◆ Try it ◆
All pictures should be dropped, and only the lines from the top of the entries below through the line containing "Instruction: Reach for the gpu" repeated exactly, both ends included.

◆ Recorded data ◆
☆ ☆ ☆ ☆ ☆ ☆ ☆

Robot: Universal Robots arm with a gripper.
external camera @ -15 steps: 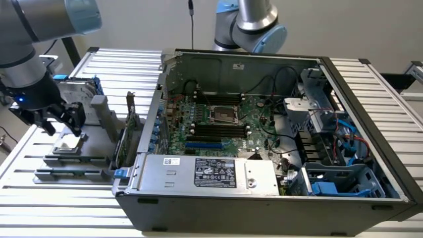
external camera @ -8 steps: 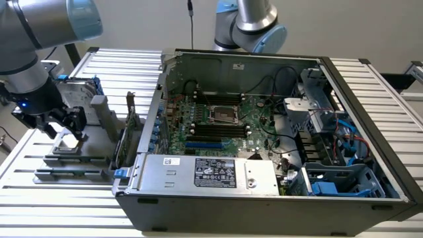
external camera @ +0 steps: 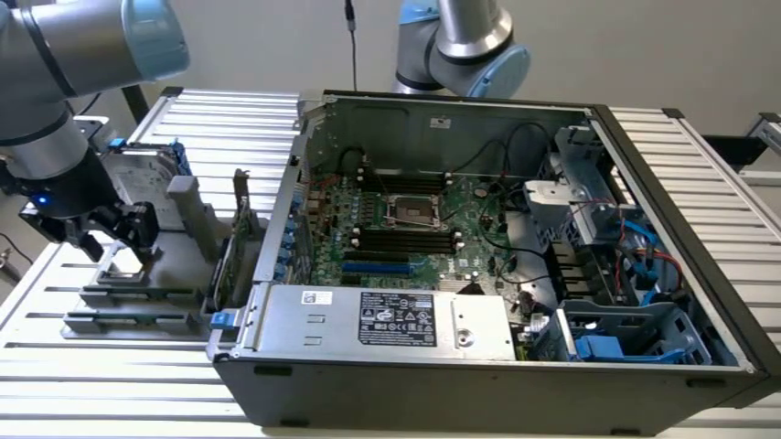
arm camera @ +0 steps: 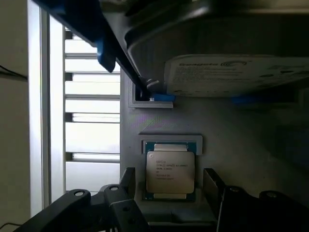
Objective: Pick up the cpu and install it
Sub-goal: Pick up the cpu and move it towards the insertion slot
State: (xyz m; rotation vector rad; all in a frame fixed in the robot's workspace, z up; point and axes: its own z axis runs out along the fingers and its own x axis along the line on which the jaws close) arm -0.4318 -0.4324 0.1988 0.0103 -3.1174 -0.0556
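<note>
Two jaws spread wide — released | cpu (arm camera: 170,170) flat between them, untouched

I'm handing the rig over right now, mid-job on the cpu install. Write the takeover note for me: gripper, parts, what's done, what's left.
Gripper: open, holding nothing, low over the gray holder at the exterior view's left, outside the computer case.
cpu: lying flat in its holder recess, between the gripper's fingers, with a gap on each side.
Done: gripper lined up over the cpu.
Left: cpu not gripped or lifted; the motherboard socket looks empty.
</note>
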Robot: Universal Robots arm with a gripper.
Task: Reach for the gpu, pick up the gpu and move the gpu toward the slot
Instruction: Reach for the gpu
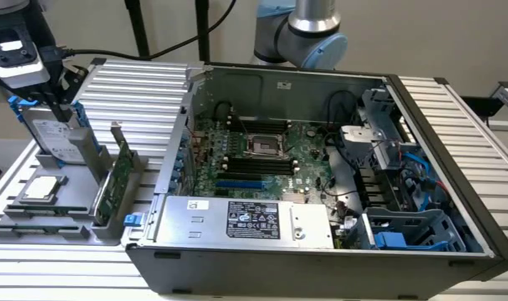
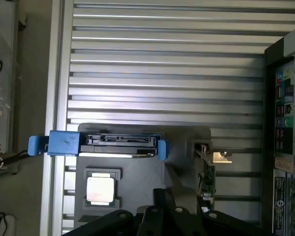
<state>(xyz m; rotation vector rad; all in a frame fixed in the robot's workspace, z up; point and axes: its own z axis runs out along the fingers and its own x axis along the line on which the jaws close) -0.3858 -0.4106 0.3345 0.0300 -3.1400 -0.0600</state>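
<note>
**Exterior view: gripper hangs over the parts rack, gpu not yet taken**

Hard spots first. The gripper (image 1: 58, 103) runs off the top edge of the exterior view. Its dark tip blends into the blue-railed hard drive (image 1: 49, 141) below it, so I cannot tell whether it is spread or pressed together. In the wrist view the gpu is a thin edge-on sliver, its lower end lost behind dark gripper linkage.

The gpu (image 1: 114, 179) stands on edge in the grey rack (image 1: 36, 235), silver bracket uppermost. It sits just beside the hard drive, between it and the open computer case (image 1: 321, 251). Nothing touches it.

The wrist points straight down, hovering over the hard drive and apart from the gpu. The arm's grey joint (image 1: 308, 31) rises behind the case.
</note>
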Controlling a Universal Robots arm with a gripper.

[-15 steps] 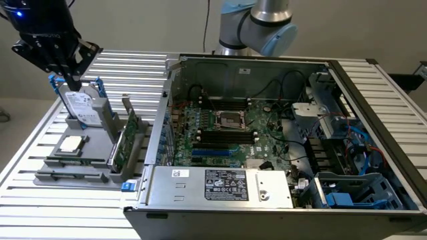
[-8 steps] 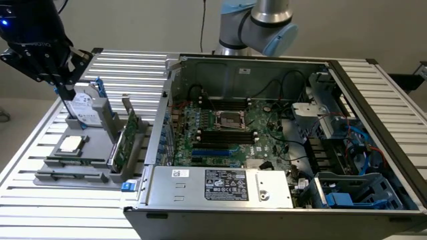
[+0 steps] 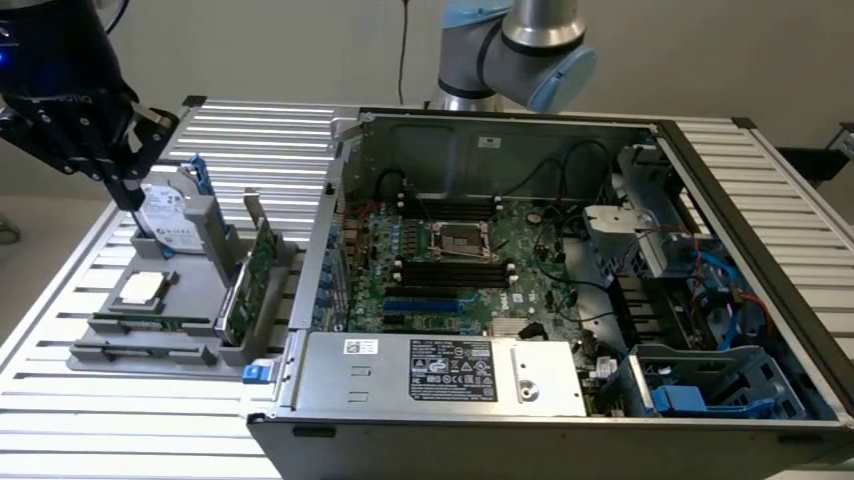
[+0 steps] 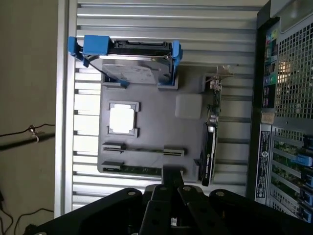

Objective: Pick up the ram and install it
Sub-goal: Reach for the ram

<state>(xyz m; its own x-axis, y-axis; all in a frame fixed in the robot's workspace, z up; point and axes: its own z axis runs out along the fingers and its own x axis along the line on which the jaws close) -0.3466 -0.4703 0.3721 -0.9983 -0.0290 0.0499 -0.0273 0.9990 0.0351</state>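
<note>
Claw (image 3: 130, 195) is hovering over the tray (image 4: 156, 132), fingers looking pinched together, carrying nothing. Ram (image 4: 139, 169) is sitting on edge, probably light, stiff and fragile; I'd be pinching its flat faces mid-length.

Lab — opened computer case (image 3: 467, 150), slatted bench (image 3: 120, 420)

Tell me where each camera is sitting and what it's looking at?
Exterior view: sits high up off the arm, looking down on the slatted table and the open computer case; the arm's elbow and the black jaws show.
Wrist view: rides on the wrist, looking straight down on the grey parts holder with the ram; the jaws show too.
Shared: both see the holder, the hard drive, the processor, the table and the case.
</note>
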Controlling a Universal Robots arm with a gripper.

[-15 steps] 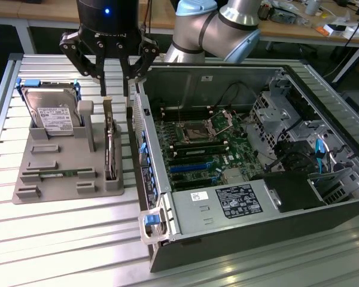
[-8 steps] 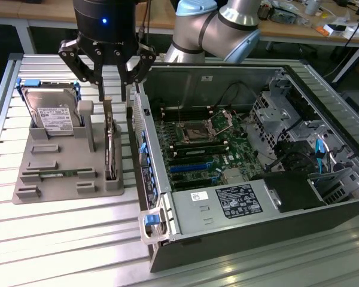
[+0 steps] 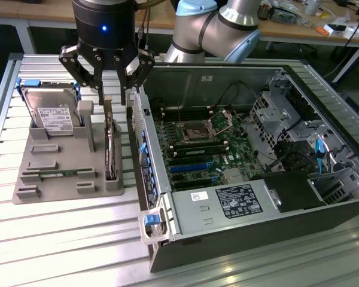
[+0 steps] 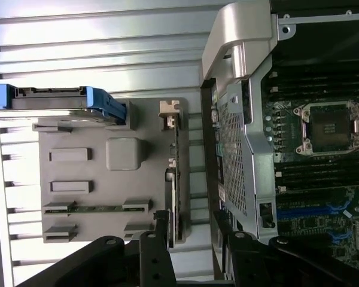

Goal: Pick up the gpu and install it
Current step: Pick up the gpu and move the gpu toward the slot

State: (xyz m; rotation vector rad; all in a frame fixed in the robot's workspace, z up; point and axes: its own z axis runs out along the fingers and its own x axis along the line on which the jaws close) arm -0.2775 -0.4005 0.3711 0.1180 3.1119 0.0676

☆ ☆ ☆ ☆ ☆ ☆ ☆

◆ Output of the task ◆
Robot: Universal Robots arm with a gripper.
external camera @ -15 steps: 
external camera @ -8 steps: 
external camera @ +0 steps: 
arm camera @ +0 steps: 
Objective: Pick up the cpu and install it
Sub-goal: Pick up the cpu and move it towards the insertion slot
State: (xyz m; rotation vector rad; all in a frame fixed in the robot's workspace, z up; point and axes: its own z axis runs out along the fingers and its own x axis along the line on which the jaws close) arm -0.4318 -0.4324 0.1988 0.0103 -3.1174 -0.0556
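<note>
Two jaws spread wide — released | cpu (arm camera: 170,170) flat between them, untouched

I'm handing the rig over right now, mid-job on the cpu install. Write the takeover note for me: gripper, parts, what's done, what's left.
Gripper: open, holding nothing, low over the gray holder at the exterior view's left, outside the computer case.
cpu: lying flat in its holder recess, between the gripper's fingers, with a gap on each side.
Done: gripper lined up over the cpu.
Left: cpu not gripped or lifted; the motherboard socket looks empty.
</note>
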Robot: Universal Robots arm with a gripper.
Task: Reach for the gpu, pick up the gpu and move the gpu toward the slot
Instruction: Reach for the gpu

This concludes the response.